● ACTION ITEM: Work out how many lines in the data include the string "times"; reply with that number alone.

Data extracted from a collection

^^^^^^^^

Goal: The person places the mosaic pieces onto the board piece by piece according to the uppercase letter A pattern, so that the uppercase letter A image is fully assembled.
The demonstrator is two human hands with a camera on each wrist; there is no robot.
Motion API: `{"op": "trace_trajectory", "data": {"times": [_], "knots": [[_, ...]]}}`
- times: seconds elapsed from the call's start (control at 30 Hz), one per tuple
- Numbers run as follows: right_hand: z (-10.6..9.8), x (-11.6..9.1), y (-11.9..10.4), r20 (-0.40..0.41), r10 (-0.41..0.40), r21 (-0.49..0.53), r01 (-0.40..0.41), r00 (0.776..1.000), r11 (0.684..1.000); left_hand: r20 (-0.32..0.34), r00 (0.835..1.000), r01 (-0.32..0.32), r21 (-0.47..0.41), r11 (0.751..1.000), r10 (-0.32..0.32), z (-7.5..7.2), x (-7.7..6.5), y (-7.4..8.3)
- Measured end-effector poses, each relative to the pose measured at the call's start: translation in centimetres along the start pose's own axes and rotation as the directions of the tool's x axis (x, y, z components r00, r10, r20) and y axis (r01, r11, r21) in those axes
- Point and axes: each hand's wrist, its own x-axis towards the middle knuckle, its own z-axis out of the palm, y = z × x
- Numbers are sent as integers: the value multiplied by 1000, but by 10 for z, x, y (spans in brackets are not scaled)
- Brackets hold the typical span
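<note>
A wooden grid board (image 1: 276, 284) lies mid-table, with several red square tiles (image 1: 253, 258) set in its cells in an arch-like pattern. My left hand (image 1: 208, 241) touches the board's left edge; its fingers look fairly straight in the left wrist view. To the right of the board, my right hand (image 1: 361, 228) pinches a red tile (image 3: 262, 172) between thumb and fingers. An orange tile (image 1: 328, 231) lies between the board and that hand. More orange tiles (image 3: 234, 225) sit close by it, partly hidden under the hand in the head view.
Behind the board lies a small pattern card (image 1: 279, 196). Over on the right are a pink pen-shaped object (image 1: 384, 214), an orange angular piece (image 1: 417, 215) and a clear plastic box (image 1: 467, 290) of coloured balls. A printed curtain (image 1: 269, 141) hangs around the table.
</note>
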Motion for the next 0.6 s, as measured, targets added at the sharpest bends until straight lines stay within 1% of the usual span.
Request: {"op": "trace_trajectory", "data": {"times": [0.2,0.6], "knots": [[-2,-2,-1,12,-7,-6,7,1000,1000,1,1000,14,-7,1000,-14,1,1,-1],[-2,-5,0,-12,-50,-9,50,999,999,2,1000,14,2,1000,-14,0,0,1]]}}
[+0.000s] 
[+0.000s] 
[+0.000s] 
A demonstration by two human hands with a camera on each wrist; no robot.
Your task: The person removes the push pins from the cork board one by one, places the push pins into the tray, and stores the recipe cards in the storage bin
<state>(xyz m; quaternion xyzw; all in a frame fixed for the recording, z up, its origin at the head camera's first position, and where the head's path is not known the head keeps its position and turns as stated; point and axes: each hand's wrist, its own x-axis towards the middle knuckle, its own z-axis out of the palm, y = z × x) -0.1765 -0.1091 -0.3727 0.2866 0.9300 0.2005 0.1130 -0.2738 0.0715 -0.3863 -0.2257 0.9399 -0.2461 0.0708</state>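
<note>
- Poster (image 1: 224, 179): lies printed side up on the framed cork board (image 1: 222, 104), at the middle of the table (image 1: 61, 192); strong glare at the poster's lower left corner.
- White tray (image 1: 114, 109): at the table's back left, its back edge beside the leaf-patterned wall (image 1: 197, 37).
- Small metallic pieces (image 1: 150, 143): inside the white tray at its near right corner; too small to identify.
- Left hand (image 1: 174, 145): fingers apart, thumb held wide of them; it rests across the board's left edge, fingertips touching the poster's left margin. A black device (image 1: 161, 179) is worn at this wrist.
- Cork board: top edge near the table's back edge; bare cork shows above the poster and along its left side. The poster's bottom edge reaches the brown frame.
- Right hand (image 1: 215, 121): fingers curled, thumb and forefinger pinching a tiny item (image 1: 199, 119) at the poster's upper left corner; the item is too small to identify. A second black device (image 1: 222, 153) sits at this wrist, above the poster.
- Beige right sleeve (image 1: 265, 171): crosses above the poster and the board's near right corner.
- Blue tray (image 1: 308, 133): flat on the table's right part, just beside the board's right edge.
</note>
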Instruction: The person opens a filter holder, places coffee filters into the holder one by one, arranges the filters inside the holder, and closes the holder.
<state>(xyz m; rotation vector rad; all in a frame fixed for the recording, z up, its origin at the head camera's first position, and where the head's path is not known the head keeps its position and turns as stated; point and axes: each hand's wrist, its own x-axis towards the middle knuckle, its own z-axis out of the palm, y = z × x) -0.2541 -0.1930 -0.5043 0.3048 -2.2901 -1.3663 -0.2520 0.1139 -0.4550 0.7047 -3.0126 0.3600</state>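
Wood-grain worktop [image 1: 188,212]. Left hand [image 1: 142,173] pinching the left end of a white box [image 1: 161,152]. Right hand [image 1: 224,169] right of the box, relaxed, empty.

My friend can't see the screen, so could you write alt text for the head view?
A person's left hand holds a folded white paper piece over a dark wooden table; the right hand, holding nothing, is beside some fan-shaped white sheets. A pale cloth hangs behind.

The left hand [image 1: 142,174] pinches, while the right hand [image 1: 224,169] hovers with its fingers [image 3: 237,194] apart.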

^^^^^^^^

● RESPONSE TO THE EXERCISE: 3